I had wanted to stay, but I hadn't planned on it. I would have thought he wouldn't have wanted to see me for too long.

But then he asked me to stay, and I couldn't say no. I couldn't ever say no. I reached towards the Soba in front of me and opened the box.

He was already eating, slowly, but he was eating. I was glad he wasn't neglecting his physical health.

He had smiled at me. I stared at him where he did, I couldn't help it. I hadn't seen it in such a long time and all I wanted to do was something I never would, not without him asking me to.

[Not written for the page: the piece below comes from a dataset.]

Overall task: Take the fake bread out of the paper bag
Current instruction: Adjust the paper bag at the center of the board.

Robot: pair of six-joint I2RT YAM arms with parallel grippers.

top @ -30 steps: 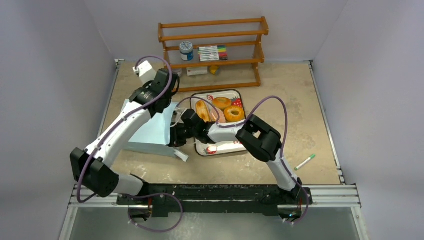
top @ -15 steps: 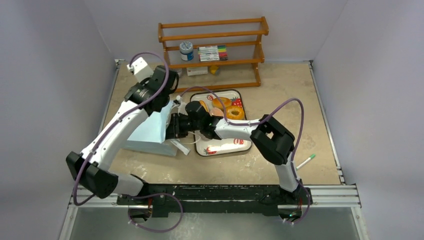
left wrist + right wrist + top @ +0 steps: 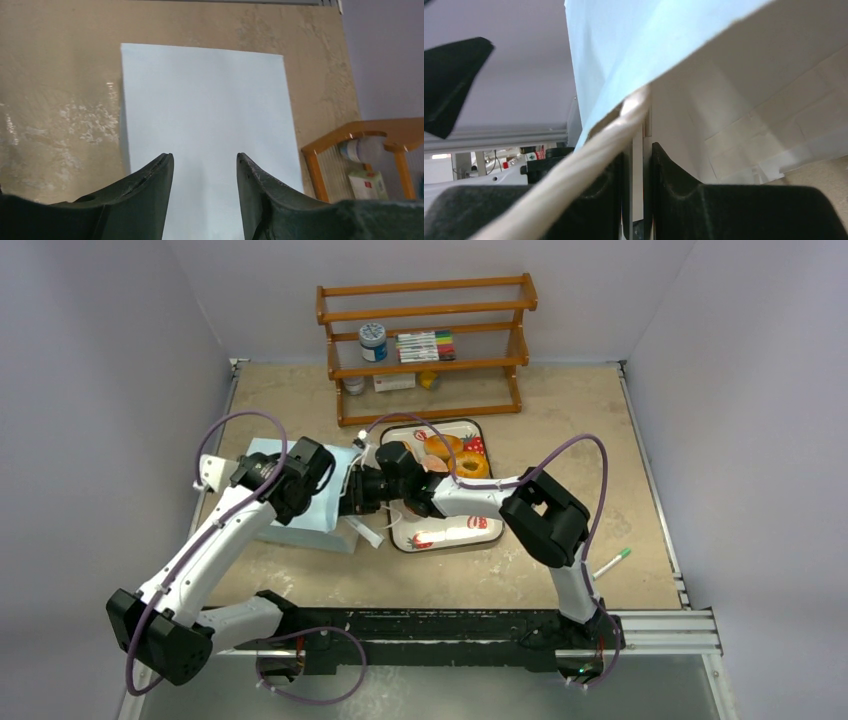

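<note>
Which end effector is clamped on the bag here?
The right end effector: it is pinched shut on the bag's rim. The left end effector hangs open above the bag's flat side, gripping nothing.

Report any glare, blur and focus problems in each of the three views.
Top external: evenly lit, sharp, soft shadows only. Left wrist: glare patch on the tan tabletop, orange wooden rack blurred at right. Right wrist: light blue paper gift bag and its white cord handle too close, soft.

Tan table [image 3: 600, 440]: paper bag [image 3: 310, 530], tray [image 3: 450, 533], wooden rack [image 3: 430, 288] (pen [image 3: 609, 564] apart).
</note>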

I brought the noodles to my mouth and saw him looking at me, I almost choked.

"What?" I asked, my mouth full of food, I felt my face flame.

"Nothing, I just still don't understand why you came back." I briefly closed my eyes, and then turned my body so I faced him completely.

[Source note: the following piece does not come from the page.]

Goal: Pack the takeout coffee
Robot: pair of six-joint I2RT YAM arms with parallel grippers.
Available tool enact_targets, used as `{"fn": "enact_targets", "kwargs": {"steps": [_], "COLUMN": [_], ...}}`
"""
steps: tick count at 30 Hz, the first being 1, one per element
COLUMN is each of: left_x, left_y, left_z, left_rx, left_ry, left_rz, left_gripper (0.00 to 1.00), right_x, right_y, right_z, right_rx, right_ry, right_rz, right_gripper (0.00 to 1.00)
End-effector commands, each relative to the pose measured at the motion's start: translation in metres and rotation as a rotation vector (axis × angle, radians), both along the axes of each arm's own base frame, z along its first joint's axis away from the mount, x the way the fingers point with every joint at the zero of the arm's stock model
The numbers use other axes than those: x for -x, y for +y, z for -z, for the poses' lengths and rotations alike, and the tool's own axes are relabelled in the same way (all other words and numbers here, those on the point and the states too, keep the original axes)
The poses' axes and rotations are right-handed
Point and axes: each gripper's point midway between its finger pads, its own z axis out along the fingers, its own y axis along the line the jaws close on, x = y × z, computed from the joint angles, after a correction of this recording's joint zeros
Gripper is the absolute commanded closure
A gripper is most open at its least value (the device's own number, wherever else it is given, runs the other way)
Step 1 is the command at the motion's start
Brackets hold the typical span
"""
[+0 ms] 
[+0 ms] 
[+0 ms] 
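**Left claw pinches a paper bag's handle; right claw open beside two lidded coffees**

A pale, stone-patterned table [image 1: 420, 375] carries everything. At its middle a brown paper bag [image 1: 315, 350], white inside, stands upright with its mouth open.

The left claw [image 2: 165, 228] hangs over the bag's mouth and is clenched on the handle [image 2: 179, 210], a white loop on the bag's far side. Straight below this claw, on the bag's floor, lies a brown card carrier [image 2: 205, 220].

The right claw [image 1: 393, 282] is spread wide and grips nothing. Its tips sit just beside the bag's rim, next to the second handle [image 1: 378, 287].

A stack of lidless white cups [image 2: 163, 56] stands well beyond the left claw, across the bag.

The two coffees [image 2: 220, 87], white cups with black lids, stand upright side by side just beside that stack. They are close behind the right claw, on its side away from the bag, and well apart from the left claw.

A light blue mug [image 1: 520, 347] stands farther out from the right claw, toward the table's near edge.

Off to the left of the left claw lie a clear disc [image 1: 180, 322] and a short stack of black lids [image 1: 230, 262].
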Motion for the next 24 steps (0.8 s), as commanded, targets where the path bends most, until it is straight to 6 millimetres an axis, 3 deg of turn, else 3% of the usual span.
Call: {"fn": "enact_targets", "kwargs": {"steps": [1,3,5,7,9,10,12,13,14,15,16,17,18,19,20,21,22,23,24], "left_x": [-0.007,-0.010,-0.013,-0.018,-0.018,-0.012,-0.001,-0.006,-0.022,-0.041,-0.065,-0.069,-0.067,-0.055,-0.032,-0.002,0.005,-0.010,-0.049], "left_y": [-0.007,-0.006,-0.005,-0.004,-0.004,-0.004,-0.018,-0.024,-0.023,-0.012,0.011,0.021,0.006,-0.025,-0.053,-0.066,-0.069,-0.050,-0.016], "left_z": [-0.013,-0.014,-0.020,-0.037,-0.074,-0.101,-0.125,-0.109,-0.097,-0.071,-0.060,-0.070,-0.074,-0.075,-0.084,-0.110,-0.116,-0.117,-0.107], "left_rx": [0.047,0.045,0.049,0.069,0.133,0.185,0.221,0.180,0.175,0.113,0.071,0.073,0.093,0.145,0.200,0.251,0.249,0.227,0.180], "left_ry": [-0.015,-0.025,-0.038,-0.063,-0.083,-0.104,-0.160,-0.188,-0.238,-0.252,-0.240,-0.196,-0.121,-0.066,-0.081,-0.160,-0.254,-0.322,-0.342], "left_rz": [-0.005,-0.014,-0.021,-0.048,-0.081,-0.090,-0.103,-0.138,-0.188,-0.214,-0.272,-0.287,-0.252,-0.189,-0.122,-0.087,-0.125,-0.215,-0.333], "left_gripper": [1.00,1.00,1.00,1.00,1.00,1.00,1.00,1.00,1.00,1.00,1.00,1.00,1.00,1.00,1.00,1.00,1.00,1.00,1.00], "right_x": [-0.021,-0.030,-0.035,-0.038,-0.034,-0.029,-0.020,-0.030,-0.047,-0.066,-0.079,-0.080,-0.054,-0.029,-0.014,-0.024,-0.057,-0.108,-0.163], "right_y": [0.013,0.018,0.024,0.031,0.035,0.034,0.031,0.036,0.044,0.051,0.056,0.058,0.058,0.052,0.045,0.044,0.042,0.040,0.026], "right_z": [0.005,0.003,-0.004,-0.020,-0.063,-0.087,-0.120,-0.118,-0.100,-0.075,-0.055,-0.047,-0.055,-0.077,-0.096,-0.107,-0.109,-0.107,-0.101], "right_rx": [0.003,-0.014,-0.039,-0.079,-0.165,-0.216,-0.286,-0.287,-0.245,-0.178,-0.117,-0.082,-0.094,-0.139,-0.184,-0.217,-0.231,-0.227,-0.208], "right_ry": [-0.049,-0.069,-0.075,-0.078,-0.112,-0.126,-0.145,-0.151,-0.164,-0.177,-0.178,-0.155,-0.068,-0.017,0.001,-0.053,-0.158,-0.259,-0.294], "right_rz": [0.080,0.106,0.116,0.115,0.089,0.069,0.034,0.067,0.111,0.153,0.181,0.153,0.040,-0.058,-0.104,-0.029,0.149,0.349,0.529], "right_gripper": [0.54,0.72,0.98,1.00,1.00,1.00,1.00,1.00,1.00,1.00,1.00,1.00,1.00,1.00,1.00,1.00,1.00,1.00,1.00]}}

"Because I never stopped caring Izuku. I don't want to say I was watching you, but I- I kept tabs." I dropped my hands into my lab, "I- I should have come sooner, I'm sorry." I didn't look at him, I couldn't. I should have come the day I found out he left Okawa but I was too nervous.

I didn't think he wanted anything to do with me.

"D-don't blame yourself Shoto," I knew he was looking at me but I couldn't lift my gaze, "It took me too long to realize who he really was, and I... I should have listened to you. I was a fool." his voice was sad, broken. I hated myself for not getting him out of there.

"You were in love." I debated reaching out to him, and the rejected the idea. I didn't know what I could do. What would send him into a flashback.

"Don't remind me." he laughed, it wasn't a happy laugh. But more a regretful one, filled with sadness.

"I'm sorry." I leaned back, farther away from him. I didn't know how to act, I closed my eyes.

Fuck.

This wasn't going how I wanted. I felt selfish, because I just wanted my friend back and maybe... maybe help him move onto someone else. Someone who can treat him better.

I knew I would but... he had never seen me like that before.

"Don't apologize, please, I fucked everything up, not you." I felt something touch my hand and my eye shot open, Izuku had placed his hand on top of mine. "I never should have pushed you away." I felt my eyes burn.

He was touching me. My heart was beating fast, and I knew I had to control the heat rising to my face.

I was staring at his hand. I knew it was odd, but it was either that or stare at his face. And I don't think I would have been able to stare at his face without kissing him. God, I needed to control this.

"Are you okay?" he asked, I didn't know what to say. I wanted to kiss him so badly.

"Yeah, sor-" he laughed as I stopped myself from apologizing again, "I'm fine." I looked at him, and found him looking at me again.

I hated myself for letting Okawa take him away from me. There was nobody else I wanted more than this man. His green eyes drew me in and it took everything in my to stay calm. I needed him in my life.

"Shoto?" His hand still lay on top of mine, he shifted himself forward in his seat.

"Yeah?" I could barely control my breathing, he wasn't exactly close, but it was close enough that I could smell mint. He always smelled like mint.